Re: [gentoo-portage-dev] [PATCH 1/3 v2] Have repoman check if the packages to unpack rare archive formats from SRC_URI are present in DEPEND (bug #205909).

2014-01-21 Thread Tom Wijsman
On Sun, 19 Jan 2014 18:43:46 -0800
Alec Warner anta...@gentoo.org wrote:

 It is certainly weird (as we discussed on IRC.) I've never seen
 anyone do it in any codebase I liked.

My backlog was limited so I didn't catch that discussion, feel free to
share the log; I've since increased it. There's a lot more talk than my
defaults on IRC (as well as here on the mailing list). :)

On a side note, I liked seems a too subjective way to review patches.

 One of the problems is that it isn't immutable, so that earlier
 callers can mess with later callers. That is not possible in vapier's
 proposal, as the attributes are hidden in the function code and are
 not visible to callers.

True, but do you have a better suggestion? (Not the one below)

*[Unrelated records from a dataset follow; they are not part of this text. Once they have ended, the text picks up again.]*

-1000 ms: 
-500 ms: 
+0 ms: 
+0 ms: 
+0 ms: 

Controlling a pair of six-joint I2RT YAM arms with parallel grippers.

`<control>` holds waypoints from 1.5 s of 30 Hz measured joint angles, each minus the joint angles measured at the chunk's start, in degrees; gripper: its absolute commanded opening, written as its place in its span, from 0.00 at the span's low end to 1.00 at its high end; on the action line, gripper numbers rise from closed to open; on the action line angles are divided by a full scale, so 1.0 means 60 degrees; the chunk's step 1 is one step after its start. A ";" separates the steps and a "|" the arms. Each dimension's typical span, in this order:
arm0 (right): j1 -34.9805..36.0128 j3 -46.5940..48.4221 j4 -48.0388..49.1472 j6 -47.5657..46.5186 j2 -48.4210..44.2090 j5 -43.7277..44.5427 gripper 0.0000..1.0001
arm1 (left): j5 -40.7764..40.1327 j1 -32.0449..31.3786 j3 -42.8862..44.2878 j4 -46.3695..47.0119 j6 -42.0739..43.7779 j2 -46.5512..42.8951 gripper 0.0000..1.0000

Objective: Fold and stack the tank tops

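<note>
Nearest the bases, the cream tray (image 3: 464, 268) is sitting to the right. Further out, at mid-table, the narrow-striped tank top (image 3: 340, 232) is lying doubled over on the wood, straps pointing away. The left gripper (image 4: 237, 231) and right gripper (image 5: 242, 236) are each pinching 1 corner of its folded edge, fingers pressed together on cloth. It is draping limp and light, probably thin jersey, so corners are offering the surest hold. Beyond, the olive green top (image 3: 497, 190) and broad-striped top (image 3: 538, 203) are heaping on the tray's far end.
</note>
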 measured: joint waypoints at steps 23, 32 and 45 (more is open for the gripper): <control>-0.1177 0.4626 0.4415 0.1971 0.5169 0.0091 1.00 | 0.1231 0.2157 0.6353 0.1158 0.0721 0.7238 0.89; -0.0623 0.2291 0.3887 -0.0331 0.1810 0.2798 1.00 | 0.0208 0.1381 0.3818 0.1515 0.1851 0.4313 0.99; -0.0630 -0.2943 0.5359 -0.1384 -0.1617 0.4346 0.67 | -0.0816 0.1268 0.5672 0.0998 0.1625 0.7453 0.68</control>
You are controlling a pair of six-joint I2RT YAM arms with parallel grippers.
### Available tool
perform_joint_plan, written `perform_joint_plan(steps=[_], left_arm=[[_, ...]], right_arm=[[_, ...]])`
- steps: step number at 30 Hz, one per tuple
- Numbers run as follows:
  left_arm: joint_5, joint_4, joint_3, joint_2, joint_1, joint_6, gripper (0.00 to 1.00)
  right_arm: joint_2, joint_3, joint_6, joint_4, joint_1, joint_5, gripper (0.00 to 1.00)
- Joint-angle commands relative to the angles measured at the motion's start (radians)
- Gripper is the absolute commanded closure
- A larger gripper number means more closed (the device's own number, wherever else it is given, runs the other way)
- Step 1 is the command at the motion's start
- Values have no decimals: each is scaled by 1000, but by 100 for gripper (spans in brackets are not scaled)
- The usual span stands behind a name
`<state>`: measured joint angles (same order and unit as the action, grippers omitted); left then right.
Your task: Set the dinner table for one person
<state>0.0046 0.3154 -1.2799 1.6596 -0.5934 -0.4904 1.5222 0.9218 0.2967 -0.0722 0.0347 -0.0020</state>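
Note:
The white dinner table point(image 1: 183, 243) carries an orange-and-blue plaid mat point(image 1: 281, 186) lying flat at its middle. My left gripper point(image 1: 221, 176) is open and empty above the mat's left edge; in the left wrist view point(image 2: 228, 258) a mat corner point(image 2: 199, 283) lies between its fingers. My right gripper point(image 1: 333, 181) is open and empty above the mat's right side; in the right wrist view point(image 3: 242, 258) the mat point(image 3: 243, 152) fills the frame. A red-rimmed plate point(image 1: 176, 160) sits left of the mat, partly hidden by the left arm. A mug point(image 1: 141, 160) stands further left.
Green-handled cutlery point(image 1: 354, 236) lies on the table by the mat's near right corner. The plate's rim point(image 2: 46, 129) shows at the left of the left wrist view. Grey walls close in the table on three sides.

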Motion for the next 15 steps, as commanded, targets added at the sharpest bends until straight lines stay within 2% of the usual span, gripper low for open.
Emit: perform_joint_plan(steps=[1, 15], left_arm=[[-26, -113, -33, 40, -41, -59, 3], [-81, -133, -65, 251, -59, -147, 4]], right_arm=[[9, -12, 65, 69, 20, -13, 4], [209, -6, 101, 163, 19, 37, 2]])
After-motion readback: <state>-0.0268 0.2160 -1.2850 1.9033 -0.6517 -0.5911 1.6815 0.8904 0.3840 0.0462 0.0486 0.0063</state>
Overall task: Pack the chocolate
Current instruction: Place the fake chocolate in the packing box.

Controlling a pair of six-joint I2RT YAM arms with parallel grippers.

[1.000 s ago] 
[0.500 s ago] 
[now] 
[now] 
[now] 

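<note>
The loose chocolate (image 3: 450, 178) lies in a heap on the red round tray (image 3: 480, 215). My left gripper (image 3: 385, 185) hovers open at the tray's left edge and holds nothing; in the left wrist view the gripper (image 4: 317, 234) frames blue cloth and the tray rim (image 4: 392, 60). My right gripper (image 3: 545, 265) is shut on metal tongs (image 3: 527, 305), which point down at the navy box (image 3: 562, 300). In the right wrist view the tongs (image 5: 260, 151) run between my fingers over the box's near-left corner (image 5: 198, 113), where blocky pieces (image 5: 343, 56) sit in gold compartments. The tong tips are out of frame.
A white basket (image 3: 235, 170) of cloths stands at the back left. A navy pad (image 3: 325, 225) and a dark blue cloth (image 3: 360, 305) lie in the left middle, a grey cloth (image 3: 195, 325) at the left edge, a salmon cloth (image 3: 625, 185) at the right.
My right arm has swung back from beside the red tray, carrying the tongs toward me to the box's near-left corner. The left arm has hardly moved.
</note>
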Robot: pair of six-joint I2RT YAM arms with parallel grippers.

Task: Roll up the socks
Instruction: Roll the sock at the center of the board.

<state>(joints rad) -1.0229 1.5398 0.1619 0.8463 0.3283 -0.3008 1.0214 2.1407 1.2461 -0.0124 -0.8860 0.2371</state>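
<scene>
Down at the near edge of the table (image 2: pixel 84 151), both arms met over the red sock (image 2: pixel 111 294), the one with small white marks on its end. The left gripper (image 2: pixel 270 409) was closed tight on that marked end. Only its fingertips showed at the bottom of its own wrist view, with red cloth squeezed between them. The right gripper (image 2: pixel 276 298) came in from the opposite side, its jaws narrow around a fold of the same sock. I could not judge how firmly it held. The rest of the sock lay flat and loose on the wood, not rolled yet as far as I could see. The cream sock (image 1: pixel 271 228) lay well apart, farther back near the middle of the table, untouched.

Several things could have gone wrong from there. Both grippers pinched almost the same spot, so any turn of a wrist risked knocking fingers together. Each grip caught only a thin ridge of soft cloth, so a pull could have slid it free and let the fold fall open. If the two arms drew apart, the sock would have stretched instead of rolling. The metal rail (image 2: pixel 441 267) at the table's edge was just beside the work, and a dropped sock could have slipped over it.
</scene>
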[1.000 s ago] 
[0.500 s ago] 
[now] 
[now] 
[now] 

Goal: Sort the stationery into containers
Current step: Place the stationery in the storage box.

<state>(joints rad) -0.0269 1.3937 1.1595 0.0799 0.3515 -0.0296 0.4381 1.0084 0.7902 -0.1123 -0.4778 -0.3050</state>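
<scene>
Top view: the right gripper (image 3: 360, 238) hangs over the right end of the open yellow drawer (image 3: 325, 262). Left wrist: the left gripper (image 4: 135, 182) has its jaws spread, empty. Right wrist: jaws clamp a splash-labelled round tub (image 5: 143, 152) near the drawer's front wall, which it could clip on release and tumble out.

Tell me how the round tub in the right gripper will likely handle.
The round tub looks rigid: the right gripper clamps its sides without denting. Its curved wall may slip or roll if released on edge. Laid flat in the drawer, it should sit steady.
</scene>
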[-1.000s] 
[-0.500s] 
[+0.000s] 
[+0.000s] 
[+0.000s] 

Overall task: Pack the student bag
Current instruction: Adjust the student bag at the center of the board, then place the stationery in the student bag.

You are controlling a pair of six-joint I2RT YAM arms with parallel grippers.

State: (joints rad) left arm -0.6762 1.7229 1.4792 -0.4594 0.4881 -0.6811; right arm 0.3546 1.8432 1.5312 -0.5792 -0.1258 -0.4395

From a quick lookup Python seems to not really provide a clean
immutable solution here; one option would be to use a frozenset, but
then one has to make classes to put into that (which are still
mutable). That is a misuse for what could just be a dictionary.

  move it into the class definition.
   def getNonSystemArchiveDepends(fetchlist, eapi):
 ...
  
 ARCHIVERS = {
 ...
 }
 
  That makes it a non-static function variable? This is a regression.
 
 I guess I am not seeing why it must be a static function variable.
 Can you explain?

Because you would call re.compile for each time that function is
called; while the most recent compiled versions of re.compile are
cached, I still do not see a reason for this variable not to be static.

 For the colon's in dicts thing:
 
 http://google-styleguide.googlecode.com/svn/trunk/pyguide.html#Whitespace

Okay, I will follow those guidelines.

 The @system set in gentoo will ensure these are installed.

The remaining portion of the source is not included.